ワシントン条約、保護の危機

Thursday, March 25, 2010
カタール、ドーハ
本日閉幕した「絶滅のおそれのある野生動植物の種の国際取引に関する条約(CITES)」、通称ワシントン条約の第15回締約国会議(CoP15)は、急速に失われつつある生物多様性の取り組みに関して残念な結果に終わりました。

「またしても長期的な保護よりも短期的な利益がこの会議のテーマとなりました」とIFAWのCITES代表団長、アザディン・ダウンズは言います。

「本会議最大の敗者には、ホッキョクグマ、クロマグロ及びすべてのサメ類が含まれます。参加国は、個体数の劇的な減少を示す科学データを認めることを拒んだのです。これらの種にとっては、国際取引を制限し取り締まるための緊急な取り組みが是非とも必要ですが、ワシントン条約の締約国はこぞって背を向けました。」

シュモクザメは今日の全体会合で再提起されましたが締約国の支持を得られず、第I委員会で支持されたネズミザメも再提起されたものの逆転否決されました。最終的な投票結果は賛成84票、反対46票、棄権10票で、可決に必要な3分の2には届きませんでした。

「これはサメにとって実に悲劇的です」とIFAWのプログラム・ディレクター、ピーター・プシェルは言います。「毎年1億頭近くのサメが捕獲されており、種によっては過去10年間で最大80パーセントも減少したものもあると思われます。それでも締約国は無責任にも保護の強化に反対票を投じたのです。」

「しかし会議において立場を守れた種もあり、このことは将来に向けて一筋の光を残すことになります。」

トラは、前回の会議で勝ち取った貴重な保護対策を引き続き受けることになりました。生息国が団結し、トラの部位と派生物の取引のためにトラを飼育すべきではないという決定を支持したのです。

象牙取引の9年間の一時停止措置が全てのアフリカの生息国に拡大されることはありませんでしたが、タンザニアとザンビアが提出した、1回限りの象牙販売と、皮と毛の取引を可能にする、ゾウの付属書IIへの格下げの2つの提案は、否決されました。

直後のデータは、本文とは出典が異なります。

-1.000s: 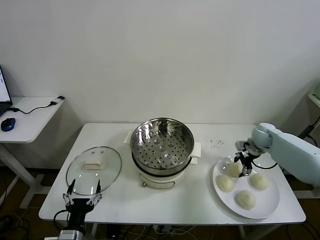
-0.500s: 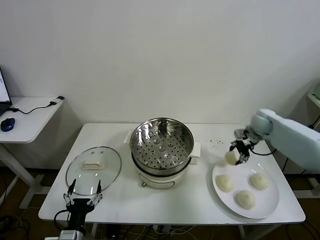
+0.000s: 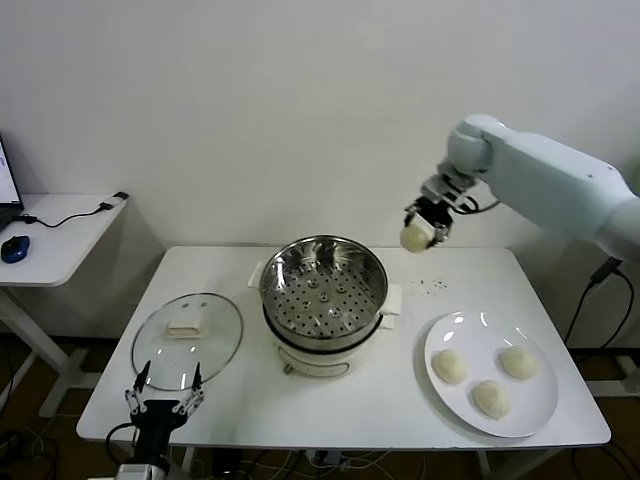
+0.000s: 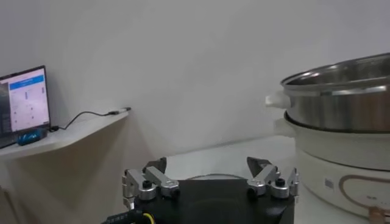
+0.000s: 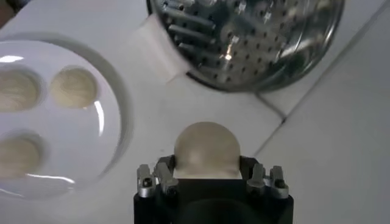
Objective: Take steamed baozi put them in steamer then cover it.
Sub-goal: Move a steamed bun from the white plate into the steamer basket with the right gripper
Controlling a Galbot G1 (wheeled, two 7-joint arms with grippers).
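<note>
Right tool [image 3: 420, 228] grips one smooth, cream-white steamed baozi [image 3: 414, 238] in mid-air, above the table's [image 3: 400, 400] far edge, just right of the steamer [image 3: 324, 290]. Three more buns [image 3: 450, 366] sit on a white plate [image 3: 530, 410] near the table's front right corner. The shiny steel steamer w/ perforated tray stands uncovered at table centre; its glass lid [image 3: 187, 340] lies flat toward the front left corner. Bare tabletop separates steamer & plate. Left tool [image 3: 163, 400] waits w/ fingers spread at the front edge, beside the lid.
</note>
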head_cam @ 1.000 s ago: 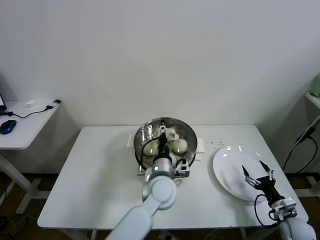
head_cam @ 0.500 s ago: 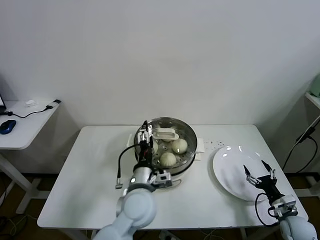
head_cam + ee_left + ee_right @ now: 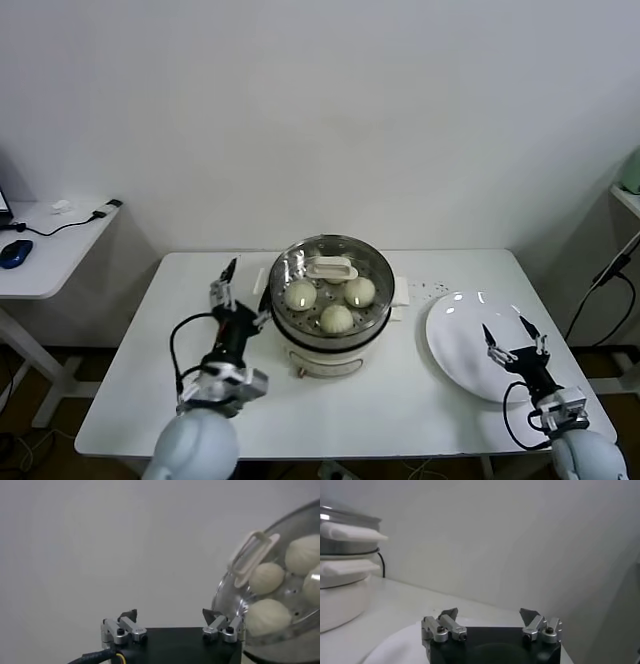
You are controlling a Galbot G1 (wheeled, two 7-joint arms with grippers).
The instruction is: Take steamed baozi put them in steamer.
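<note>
The steamer (image 3: 379, 263) is a shiny steel basket on a white pot base (image 3: 322, 356) at the middle of the table. Three cream baozi (image 3: 337, 318) lie in it in the head view, and the left wrist view shows several baozi (image 3: 266, 577) on its perforated bottom. A white handle piece (image 3: 331, 268) rests across the far rim. My left gripper (image 3: 241, 289) (image 3: 170, 614) hangs open and empty just left of the steamer, clear of it. My right gripper (image 3: 505, 334) (image 3: 489, 612) is open and empty over the near part of the white plate (image 3: 462, 335).
The white plate (image 3: 395, 647) at the right of the table holds nothing. The steamer (image 3: 342, 517) shows far off in the right wrist view. A side table with a blue mouse (image 3: 15, 253) stands to the left. A dark cable (image 3: 600, 285) hangs at the right.
My left arm has drawn back from over the steamer, down and to its left, with its fingers spread wider. The buns stay in the basket. The right gripper has barely moved.
</note>
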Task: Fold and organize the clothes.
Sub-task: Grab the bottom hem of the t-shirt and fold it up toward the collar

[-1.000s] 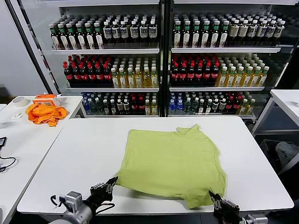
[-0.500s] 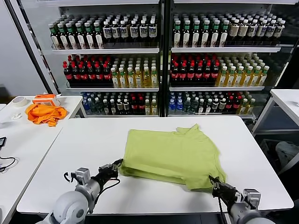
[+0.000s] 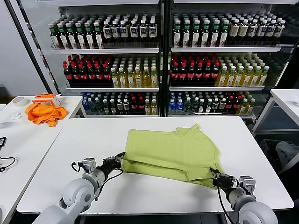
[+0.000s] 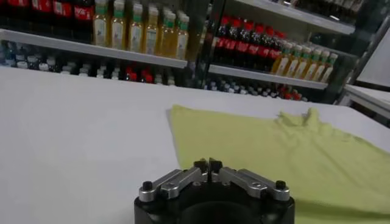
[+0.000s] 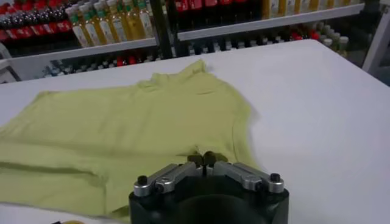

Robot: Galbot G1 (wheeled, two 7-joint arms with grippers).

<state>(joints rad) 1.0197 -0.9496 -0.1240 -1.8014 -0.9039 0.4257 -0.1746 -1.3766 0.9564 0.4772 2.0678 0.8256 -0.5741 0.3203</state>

「確かにこれはゾウにとって最高の、重要な勝利です」とIFAWのアフリカ南部支局長、ジェイソン・ベル-リースクは言います。「この結果は、各国がアフリカのゾウに必要なのは時間だと理解していることの表れだと願っています。1回限りの販売がどのような影響を及ぼしたかをモニターする時間、密猟を取り締まるためにより効果的な手段を講じるための時間、そしてアフリカの国々が将来に向けてゾウを護っていくための解決策を探るために力を合わせて活動するための時間です。」

インターネットを利用した野生生物の違法取引をより厳しく規制するための対策も今回のワシントン条約会議で承認され、絶滅が危惧される種にとって脅威として高まっているこの問題を管理する上で、小さな一歩を踏み出しました。

「2010年、私たちは生物多様性の損失を抑えるのではなく、むしろ加速させています。世界中の種の除去に向けてスピードを上げているのです。このワシントン条約会議の本当の話は、動物や植物についての話というより、この星を破壊する密室の取引や短期的な欲の話でした」とアザディン・ダウンズは言いました。